(About this task) A word-for-word restatement of the data is what is needed.

(Input data)
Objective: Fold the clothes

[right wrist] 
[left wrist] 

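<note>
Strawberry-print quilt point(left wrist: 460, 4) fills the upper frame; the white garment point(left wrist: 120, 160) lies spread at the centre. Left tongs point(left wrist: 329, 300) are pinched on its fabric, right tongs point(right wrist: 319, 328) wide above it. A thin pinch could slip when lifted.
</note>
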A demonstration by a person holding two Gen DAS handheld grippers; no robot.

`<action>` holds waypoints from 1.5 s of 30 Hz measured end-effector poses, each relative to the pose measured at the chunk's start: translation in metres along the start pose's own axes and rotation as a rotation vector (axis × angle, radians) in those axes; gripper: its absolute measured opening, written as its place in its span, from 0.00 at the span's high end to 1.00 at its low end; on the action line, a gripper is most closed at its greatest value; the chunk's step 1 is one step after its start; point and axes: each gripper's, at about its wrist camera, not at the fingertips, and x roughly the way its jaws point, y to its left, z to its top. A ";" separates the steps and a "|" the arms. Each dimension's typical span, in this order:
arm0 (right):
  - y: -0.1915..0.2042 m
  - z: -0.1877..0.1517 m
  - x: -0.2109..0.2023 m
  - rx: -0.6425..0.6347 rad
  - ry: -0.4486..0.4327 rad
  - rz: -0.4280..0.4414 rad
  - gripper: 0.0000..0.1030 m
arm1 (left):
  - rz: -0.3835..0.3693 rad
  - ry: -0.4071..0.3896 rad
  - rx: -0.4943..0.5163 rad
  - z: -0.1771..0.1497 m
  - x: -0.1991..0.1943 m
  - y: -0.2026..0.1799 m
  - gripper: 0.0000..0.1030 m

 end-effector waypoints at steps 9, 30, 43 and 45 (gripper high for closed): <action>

(Task answer)
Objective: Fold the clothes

[right wrist] 
[left wrist] 

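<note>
Strawberry-print quilt point(left wrist: 460, 4) fills the upper frame; the white garment point(left wrist: 120, 160) lies spread at the centre. Left tongs point(left wrist: 329, 300) are pinched on its fabric, right tongs point(right wrist: 319, 328) wide above it. A thin pinch could slip when lifted.
</note>
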A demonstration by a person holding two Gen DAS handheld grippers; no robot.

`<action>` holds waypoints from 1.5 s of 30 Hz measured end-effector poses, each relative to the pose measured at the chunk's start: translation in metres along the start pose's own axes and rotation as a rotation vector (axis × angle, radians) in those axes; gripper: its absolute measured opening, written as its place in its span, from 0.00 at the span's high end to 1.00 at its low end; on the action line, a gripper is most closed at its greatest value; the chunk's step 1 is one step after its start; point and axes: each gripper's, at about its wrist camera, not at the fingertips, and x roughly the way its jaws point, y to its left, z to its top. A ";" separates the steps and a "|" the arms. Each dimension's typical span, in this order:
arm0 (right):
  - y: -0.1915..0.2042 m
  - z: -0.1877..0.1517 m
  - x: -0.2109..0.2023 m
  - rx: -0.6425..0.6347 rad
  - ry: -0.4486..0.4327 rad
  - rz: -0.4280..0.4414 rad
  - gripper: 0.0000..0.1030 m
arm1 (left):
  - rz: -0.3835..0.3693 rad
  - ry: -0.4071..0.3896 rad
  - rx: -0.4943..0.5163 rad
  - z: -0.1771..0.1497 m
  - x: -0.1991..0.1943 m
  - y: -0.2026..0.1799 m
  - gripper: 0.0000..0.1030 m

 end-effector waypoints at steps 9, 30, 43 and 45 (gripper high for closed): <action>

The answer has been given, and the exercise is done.